The lines from the top of the listing through the one containing "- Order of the" are to be retyped exactly, with no other lines.

"""

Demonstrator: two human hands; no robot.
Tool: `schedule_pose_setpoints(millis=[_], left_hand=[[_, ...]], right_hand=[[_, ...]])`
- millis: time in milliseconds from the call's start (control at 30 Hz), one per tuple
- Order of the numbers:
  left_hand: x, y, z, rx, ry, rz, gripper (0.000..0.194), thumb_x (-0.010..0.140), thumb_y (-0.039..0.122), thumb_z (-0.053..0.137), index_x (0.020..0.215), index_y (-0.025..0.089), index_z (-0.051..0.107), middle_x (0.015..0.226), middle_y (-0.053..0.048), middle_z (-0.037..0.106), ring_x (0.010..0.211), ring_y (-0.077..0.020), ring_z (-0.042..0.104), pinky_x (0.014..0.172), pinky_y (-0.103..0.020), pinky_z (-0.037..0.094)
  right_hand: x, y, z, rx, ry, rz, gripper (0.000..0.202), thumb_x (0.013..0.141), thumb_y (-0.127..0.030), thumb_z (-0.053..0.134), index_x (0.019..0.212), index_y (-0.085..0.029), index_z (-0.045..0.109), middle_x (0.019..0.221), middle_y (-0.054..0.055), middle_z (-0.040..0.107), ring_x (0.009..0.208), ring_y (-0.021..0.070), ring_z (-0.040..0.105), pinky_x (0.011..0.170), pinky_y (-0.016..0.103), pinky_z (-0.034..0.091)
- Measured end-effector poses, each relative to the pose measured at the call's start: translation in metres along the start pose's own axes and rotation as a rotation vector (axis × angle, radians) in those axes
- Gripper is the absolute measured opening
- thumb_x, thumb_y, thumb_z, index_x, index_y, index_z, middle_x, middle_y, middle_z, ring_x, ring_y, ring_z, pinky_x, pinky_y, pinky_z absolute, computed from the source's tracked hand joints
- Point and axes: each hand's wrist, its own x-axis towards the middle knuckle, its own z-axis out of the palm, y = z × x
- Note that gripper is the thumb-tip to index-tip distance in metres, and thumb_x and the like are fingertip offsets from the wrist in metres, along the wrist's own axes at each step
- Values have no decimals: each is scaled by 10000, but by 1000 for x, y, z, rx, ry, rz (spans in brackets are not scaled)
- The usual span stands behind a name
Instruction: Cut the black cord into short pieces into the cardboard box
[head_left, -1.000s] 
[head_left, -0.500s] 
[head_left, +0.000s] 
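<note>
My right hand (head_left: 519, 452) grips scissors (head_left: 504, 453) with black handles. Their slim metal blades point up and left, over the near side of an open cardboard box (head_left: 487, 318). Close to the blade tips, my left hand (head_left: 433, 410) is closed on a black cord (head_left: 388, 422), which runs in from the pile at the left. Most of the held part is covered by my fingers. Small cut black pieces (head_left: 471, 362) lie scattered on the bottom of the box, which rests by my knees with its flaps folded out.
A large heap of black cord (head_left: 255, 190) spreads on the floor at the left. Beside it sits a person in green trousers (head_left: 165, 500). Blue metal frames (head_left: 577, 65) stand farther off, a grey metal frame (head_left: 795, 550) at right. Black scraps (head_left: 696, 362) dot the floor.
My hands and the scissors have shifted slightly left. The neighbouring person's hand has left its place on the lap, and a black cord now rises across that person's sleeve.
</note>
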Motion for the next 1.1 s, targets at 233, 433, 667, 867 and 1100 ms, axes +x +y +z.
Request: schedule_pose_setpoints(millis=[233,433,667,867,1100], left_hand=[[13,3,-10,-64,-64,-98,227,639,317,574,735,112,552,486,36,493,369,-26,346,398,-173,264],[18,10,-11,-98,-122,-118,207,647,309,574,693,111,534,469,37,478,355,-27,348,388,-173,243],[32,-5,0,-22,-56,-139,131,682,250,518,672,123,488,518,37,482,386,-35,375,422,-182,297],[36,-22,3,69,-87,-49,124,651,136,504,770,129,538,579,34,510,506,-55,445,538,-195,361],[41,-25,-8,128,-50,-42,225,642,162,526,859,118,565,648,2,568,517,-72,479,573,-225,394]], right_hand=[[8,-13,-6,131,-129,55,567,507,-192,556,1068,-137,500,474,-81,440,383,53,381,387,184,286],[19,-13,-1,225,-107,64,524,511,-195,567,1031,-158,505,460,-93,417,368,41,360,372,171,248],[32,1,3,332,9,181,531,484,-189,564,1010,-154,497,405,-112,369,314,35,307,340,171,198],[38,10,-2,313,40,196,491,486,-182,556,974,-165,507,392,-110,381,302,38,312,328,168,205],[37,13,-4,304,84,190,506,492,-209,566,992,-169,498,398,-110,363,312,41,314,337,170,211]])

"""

* **Written response**
Demonstrator: two human hands; no robot.
Tool: `schedule_pose_setpoints(millis=[_], left_hand=[[_, ...]], right_hand=[[_, ...]])`
- millis: time in milliseconds from the call's start (control at 30 Hz), one per tuple
- Order of the numbers:

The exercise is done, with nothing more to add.